SUPPLIED DATA =>
•••••
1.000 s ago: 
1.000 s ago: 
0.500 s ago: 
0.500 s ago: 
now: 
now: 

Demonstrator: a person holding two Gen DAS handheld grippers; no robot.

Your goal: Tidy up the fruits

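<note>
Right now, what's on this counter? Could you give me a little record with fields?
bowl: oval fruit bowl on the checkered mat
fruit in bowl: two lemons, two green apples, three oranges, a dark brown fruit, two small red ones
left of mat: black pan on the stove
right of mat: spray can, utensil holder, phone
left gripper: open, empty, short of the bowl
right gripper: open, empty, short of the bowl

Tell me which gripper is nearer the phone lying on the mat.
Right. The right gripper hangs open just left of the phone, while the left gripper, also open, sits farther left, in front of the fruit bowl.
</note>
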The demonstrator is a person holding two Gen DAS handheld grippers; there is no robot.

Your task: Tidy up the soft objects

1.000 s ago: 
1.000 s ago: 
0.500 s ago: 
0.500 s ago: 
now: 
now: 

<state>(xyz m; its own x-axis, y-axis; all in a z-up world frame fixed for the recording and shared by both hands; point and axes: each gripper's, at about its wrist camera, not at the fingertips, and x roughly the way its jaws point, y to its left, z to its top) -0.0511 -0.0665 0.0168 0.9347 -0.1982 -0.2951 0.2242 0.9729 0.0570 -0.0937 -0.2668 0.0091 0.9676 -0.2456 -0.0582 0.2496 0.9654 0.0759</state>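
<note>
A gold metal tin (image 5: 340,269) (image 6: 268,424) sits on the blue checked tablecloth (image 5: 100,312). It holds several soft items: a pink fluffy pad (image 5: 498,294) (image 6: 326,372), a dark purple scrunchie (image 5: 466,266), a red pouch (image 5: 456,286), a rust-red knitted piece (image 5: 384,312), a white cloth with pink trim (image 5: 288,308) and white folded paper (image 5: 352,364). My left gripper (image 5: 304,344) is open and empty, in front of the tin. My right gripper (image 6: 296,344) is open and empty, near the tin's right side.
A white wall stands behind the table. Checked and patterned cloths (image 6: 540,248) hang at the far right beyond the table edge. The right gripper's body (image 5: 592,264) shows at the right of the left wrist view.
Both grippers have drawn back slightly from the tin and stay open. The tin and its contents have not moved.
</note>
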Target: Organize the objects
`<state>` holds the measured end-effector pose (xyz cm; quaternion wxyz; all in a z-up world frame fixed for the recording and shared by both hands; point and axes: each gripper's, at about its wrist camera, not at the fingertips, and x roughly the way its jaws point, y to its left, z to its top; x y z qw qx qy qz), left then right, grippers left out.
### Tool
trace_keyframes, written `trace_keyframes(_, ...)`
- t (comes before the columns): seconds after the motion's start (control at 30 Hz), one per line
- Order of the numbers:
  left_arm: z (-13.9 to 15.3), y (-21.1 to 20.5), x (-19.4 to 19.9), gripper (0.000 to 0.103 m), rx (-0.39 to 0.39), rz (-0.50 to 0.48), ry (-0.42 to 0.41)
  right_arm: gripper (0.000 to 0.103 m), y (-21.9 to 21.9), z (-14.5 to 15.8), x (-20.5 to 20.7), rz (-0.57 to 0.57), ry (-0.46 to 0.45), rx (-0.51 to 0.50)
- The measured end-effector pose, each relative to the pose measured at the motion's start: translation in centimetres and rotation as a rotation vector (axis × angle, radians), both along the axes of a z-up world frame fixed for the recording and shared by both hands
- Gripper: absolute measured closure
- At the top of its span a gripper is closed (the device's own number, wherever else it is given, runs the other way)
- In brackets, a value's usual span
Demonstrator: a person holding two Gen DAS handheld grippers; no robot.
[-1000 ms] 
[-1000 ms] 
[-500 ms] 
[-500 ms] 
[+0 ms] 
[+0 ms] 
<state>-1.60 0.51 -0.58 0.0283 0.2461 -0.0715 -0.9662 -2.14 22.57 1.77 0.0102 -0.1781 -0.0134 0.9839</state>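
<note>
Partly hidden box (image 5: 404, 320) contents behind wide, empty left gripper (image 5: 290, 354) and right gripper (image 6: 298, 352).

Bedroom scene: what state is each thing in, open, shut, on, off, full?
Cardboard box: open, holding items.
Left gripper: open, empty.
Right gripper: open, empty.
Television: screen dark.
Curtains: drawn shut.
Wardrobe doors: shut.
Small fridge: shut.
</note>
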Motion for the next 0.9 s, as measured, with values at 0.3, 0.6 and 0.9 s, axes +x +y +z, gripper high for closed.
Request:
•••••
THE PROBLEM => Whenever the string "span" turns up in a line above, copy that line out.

YOUR RESPONSE =>
- At the top of its span a gripper is closed (the device's own number, wherever else it is given, runs the other way)
- In brackets, a value's usual span

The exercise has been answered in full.